Re: [PATCH v2 15/15] KVM: x86/tdp_mmu: Add a helper function to walk down the TDP MMU

From: Isaku Yamahata
Date: Wed Jun 12 2024 - 14:56:16 EST


On Fri, Jun 07, 2024 at 11:39:14PM +0000,
"Edgecombe, Rick P" <rick.p.edgecombe@xxxxxxxxx> wrote:

> On Fri, 2024-06-07 at 11:31 +0200, Paolo Bonzini wrote:
> > > -int kvm_tdp_mmu_get_walk(struct kvm_vcpu *vcpu, u64 addr, u64 *sptes,
> > > -                        int *root_level)
> > > +static int __kvm_tdp_mmu_get_walk(struct kvm_vcpu *vcpu, u64 addr, u64
> > > *sptes,
> > > +                                 enum kvm_tdp_mmu_root_types root_type)
> > >   {
> > > -       struct kvm_mmu_page *root = root_to_sp(vcpu->arch.mmu->root.hpa);
> > > +       struct kvm_mmu_page *root = tdp_mmu_get_root(vcpu, root_type);
> >
> > I think this function should take the struct kvm_mmu_page * directly.
> >
> > > +{
> > > +       *root_level = vcpu->arch.mmu->root_role.level;
> > > +
> > > +       return __kvm_tdp_mmu_get_walk(vcpu, addr, sptes, KVM_DIRECT_ROOTS);
> >
> > Here you pass root_to_sp(vcpu->arch.mmu->root.hpa);
>
> I see.

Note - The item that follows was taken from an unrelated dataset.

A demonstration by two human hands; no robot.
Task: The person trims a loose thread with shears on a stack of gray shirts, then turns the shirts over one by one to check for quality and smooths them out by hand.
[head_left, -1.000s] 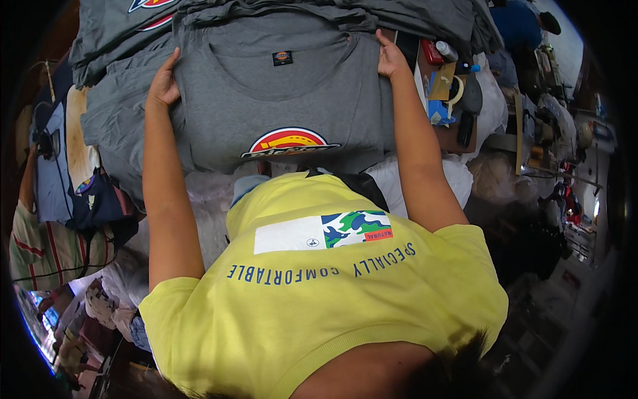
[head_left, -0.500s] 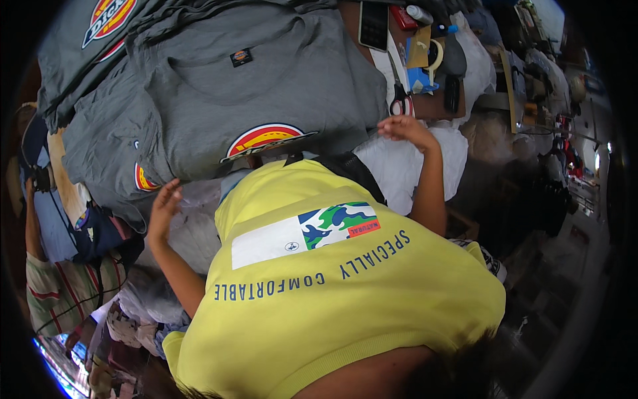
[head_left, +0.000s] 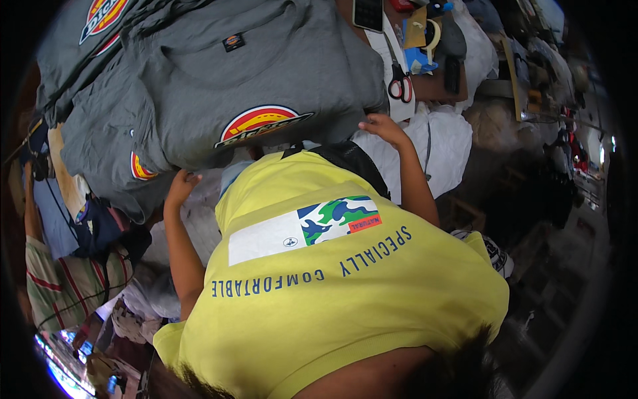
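Both hands at near hem of grey T-shirt (head_left: 219, 80): left hand (head_left: 179, 186) & right hand (head_left: 384, 126), fingers loosely apart, touching edge, no clamp.

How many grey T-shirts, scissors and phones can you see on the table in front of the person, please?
Grey T-shirts: at least 2, stacked; more may lie hidden beneath
Scissors: 1
Phones: 1
Total: 4

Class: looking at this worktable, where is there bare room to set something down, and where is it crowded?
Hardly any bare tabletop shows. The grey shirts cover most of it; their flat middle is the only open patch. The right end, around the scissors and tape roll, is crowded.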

It is another case of more indirection to try to send the decision making
> through the helpers. We can try to open code things more.
>
> >
> > > +int kvm_tdp_mmu_get_walk_mirror_pfn(struct kvm_vcpu *vcpu, u64 gpa,
> > > +                                    kvm_pfn_t *pfn)
> > > +{
> > > +       u64 sptes[PT64_ROOT_MAX_LEVEL + 1], spte;
> > > +       int leaf;
> > > +
> > > +       lockdep_assert_held(&vcpu->kvm->mmu_lock);
> > > +
> > > +       rcu_read_lock();
> > > +       leaf = __kvm_tdp_mmu_get_walk(vcpu, gpa, sptes, KVM_MIRROR_ROOTS);
> >
> > and likewise here.
> >
> > You might also consider using a kvm_mmu_root_info for the mirror root,
> > even though the pgd field is not used.
>
> This came up on the last version actually. The reason against it was that it
> used that tiny bit of extra memory for the pgd. It does look more symmetrical
> though.
>
> >
> > Then __kvm_tdp_mmu_get_walk() can take a struct kvm_mmu_root_info * instead.
>
> Ahh, I see. Yes, that's a good reason.
>
> >
> > kvm_tdp_mmu_get_walk_mirror_pfn() doesn't belong in this series, but
> > introducing __kvm_tdp_mmu_get_walk() can stay here.
>
> Ok, we can split it.
>
> >
> > Looking at the later patch, which uses
> > kvm_tdp_mmu_get_walk_mirror_pfn(), I think this function is a bit
> > overkill. I'll do a pre-review of the init_mem_region function,
> > especially the usage of kvm_gmem_populate:
> >
> > +    slot = kvm_vcpu_gfn_to_memslot(vcpu, gfn);
> > +    if (!kvm_slot_can_be_private(slot) || !kvm_mem_is_private(kvm, gfn)) {
> > +        ret = -EFAULT;
> > +        goto out_put_page;
> > +    }
> >
> > The slots_lock is taken, so checking kvm_slot_can_be_private is unnecessary.
> >
> > Checking kvm_mem_is_private perhaps should also be done in
> > kvm_gmem_populate() itself. I'll send a patch.
> >
> > +    read_lock(&kvm->mmu_lock);
> > +
> > +    ret = kvm_tdp_mmu_get_walk_mirror_pfn(vcpu, gpa, &mmu_pfn);
> > +    if (ret < 0)
> > +        goto out;
> > +    if (ret > PG_LEVEL_4K) {
> > +        ret = -EINVAL;
> > +        goto out;
> > +    }
> > +    if (mmu_pfn != pfn) {
> > +        ret = -EAGAIN;
> > +        goto out;
> > +    }
> >
> > If you require pre-faulting, you don't need to return mmu_pfn and
> > things would be seriously wrong if the two didn't match, wouldn't
> > they?
>
> Yea, I'm not sure why it would be a normal condition. Maybe Isaku can comment on
> the thinking?

Sean suggested for KVM_TDX_INIT_MEM_REGION to check if the two pfn from TDP MMU
and guest_memfd match. As pointed out, the two PFNs should match under
appropriate lock (or heavily broken). Personally I'm fine to remove such check
and to avoid returning pfn.

https://lore.kernel.org/kvm/Ze-TJh0BBOWm9spT@xxxxxxxxxx/

Then KVM provides a dedicated TDX ioctl(), i.e. what is/was KVM_TDX_INIT_MEM_REGION,
to do PAGE.ADD. KVM_TDX_INIT_MEM_REGION wouldn't need to map anything, it would
simply need to verify that the pfn from guest_memfd() is the same as what's in
the TDP MMU.
--
Isaku Yamahata <isaku.yamahata@xxxxxxxxx>